- **Brief**:
Return the whole listing exactly as written.

---------- Recorded information ----------

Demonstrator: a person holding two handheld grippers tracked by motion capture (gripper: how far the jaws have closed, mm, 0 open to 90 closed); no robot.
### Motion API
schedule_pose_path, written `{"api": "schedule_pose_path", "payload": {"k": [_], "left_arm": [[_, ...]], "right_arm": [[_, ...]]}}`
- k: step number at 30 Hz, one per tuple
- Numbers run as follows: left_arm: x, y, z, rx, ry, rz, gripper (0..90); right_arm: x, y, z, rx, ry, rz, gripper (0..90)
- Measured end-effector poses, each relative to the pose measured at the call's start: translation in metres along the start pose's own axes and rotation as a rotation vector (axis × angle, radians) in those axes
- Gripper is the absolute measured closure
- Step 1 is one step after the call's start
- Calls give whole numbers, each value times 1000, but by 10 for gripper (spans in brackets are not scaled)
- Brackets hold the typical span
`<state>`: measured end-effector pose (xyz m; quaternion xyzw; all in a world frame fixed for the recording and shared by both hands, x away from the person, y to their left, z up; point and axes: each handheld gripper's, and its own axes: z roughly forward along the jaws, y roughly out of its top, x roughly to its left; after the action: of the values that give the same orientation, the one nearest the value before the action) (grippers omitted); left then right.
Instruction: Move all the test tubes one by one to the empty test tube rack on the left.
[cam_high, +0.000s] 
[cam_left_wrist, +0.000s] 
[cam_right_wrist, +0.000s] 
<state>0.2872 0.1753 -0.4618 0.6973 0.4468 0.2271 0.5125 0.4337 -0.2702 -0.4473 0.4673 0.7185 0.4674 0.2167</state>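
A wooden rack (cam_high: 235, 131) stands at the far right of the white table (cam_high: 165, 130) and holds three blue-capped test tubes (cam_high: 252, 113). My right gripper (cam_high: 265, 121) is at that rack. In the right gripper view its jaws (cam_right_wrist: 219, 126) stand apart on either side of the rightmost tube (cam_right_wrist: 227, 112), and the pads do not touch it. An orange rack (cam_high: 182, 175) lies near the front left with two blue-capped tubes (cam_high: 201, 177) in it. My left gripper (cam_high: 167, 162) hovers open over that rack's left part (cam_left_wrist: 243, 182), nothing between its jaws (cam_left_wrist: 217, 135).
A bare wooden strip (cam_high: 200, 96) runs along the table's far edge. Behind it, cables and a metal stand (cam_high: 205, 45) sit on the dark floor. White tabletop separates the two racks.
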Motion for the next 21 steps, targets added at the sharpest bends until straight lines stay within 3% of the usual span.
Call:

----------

- **Answer box**:
Demonstrator: a person holding two handheld grippers tracked by motion capture (gripper: how far the jaws have closed, mm, 0 open to 90 closed); no robot.
### Motion API
schedule_pose_path, written `{"api": "schedule_pose_path", "payload": {"k": [_], "left_arm": [[_, ...]], "right_arm": [[_, ...]]}}`
- k: step number at 30 Hz, one per tuple
- Numbers run as follows: left_arm: x, y, z, rx, ry, rz, gripper (0..90); right_arm: x, y, z, rx, ry, rz, gripper (0..90)
- Measured end-effector poses, each relative to the pose measured at the call's start: translation in metres along the start pose's own axes and rotation as a rotation vector (axis × angle, radians) in those axes
- Gripper is the absolute measured closure
- Step 1 is one step after the call's start
- Calls give whole numbers, each value times 1000, but by 10 for gripper (spans in brackets are not scaled)
- Brackets hold the typical span
`<state>`: measured end-effector pose (xyz m; quaternion xyzw; all in a world frame fixed for the recording and shared by both hands, x away from the person, y to their left, z up; point and axes: each handheld gripper's, and its own axes: z roughly forward along the jaws, y roughly out of its top, x roughly to its left; after the action: of the values that give the same orientation, the one nearest the value before the action) (grippers omitted); left then right.
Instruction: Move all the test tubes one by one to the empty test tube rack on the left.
[cam_high, +0.000s] 
[cam_left_wrist, +0.000s] 
[cam_right_wrist, +0.000s] 
<state>0.2872 0.1753 -0.4618 0.6973 0.4468 0.2271 0.5125 0.4337 -0.2702 -0.4473 0.4673 0.7185 0.4674 0.2167</state>
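A wooden rack (cam_high: 235, 131) stands at the far right of the white table (cam_high: 165, 130) and holds three blue-capped test tubes (cam_high: 252, 113). My right gripper (cam_high: 265, 121) is at that rack. In the right gripper view its jaws (cam_right_wrist: 219, 126) stand apart on either side of the rightmost tube (cam_right_wrist: 227, 112), and the pads do not touch it. An orange rack (cam_high: 182, 175) lies near the front left with two blue-capped tubes (cam_high: 201, 177) in it. My left gripper (cam_high: 167, 162) hovers open over that rack's left part (cam_left_wrist: 243, 182), nothing between its jaws (cam_left_wrist: 217, 135).
A bare wooden strip (cam_high: 200, 96) runs along the table's far edge. Behind it, cables and a metal stand (cam_high: 205, 45) sit on the dark floor. White tabletop separates the two racks.
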Motion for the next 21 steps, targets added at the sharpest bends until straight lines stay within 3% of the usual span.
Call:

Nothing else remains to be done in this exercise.